Making our licensing clear is a good thing. Our legal team has some concerns about the CC0 license, especially outside the US.
One possibility they raised was to state that contributions of data would be under CDLA Permissive 2.0 and made available under that license. The license is here: https://cdla.dev/permissive-2-0. The OpenSSF Charter already authorizes this at: https://openssf.org/about/charter/.
However, after looking at their response (I just back from vacation) I realized that they may be thinking we're only accepting and distributing contributed data. Let me circle back to them for confirmation. I've learned that legal answers can be really specific depending on the circumstance, and I want to make sure that they understand our circumstance so they can give us good answers.
Does contributed data in this sense refer to the GitHub API data we consume? Or is this distinction around API data that comes from our weekly cron vs data submitted by individual repos via scorecard action?
Does contributed data in this sense refer to the GitHub API data we consume? Or is this distinction around API data that comes from our weekly cron vs data submitted by individual repos via scorecard action?
They used the term "contribution", so I guess I'm not sure. They probably knew what they meant; I'm just reporting back. I filed more info & talked briefly with one of our lawyers.
I propose that we wait until July 19 to see if there are additional clarifications. They asked for time through the end of this week, but giving them a little extra time seems wise. My understanding is that in the US you can't really have a copyright on facts, but there are many asterisks to that statement, so having a clear license statement seems prudent.
If we don't hear otherwise, then after July 19 we should just attach the CDLA Permissive 2.0 and make it clear that generated data is available under that license.
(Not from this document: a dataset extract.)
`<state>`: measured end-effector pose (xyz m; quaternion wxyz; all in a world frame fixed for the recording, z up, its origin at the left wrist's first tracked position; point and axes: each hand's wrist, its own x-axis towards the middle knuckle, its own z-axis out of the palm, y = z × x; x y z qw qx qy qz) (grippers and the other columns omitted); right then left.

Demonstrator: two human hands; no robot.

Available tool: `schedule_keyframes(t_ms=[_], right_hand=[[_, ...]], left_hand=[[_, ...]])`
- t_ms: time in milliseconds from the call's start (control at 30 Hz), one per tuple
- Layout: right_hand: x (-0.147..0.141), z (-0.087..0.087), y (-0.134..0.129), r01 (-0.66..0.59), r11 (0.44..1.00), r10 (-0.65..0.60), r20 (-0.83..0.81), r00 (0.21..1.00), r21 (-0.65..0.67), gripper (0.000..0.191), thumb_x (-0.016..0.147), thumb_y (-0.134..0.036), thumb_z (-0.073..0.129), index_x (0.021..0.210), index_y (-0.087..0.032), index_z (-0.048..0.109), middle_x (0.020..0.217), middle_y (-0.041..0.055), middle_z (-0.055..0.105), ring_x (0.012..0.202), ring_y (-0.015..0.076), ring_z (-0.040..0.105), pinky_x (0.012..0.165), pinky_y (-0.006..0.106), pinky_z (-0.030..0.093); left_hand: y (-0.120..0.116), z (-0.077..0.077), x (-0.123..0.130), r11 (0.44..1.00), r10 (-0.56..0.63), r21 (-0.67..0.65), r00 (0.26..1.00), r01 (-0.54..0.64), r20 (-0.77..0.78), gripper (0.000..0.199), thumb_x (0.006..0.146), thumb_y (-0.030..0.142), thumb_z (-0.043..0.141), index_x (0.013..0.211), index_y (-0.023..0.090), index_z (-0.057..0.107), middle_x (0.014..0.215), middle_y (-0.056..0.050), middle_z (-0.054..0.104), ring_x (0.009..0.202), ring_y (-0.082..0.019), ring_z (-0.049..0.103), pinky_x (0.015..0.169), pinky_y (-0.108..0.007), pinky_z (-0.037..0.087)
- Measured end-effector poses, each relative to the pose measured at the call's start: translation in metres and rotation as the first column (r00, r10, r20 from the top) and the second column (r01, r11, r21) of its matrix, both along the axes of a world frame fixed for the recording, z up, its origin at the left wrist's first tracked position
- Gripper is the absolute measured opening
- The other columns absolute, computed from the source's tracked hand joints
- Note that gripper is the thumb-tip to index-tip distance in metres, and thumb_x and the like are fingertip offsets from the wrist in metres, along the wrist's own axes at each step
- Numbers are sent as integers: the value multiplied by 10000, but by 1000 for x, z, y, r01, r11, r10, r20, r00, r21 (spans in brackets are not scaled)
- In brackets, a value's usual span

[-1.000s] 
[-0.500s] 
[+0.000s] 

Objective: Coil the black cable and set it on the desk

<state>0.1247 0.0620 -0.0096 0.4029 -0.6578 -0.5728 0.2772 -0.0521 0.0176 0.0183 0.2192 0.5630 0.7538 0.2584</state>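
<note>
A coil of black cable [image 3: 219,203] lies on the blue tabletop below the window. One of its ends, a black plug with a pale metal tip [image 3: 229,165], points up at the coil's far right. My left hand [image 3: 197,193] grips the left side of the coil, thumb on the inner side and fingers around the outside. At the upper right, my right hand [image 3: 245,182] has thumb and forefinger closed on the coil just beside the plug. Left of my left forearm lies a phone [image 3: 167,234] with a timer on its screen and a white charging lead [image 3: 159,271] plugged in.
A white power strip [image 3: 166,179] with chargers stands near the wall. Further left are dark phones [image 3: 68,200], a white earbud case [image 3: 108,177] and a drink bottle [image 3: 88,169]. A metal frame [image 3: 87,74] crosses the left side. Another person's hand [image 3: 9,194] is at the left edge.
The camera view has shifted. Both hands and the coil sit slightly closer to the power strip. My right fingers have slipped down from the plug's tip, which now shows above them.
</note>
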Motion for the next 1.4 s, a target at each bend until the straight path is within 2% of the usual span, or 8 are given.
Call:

The license is here: https://cdla.dev/permissive-2-0. It basically lets receivers do whatever they want with the data, but makes it abundantly clear that there is "No Warranty; Limitation of Liability" (which from a risk point-of-view makes it better than CC0 for releasing data). This is also the easy path, because the OpenSSF Charter already authorizes this license at: https://openssf.org/about/charter/. They had previously recommended using this license for data, so their recommendations and the charter are all consistent.
In short, that's what our legal folks recommend & I think it makes sense. Does this seem like a reasonable plan?
The OpenSSF charter and our lawyers recommend CDLA for this case. So as long as we clearly say the generated data is released under the CDLA then all is well.
This issue is stale because it has been open for 60 days with no activity.
Completed via #3404
Is your feature request related to a problem? Please describe. Potential users of the batch generated data will want to know the license under which this data is released so they can be sure they can use it for their use case.
Describe the solution you'd like Clearly sign post the license under which the data is released (ideally using a creative commons cc-0 license).
Additional context One solution could be to add a second license file explicitly marked as applying to the BigQuery data (something like LICENSE_bigquerydata.md) which would contain the cc-0 license text.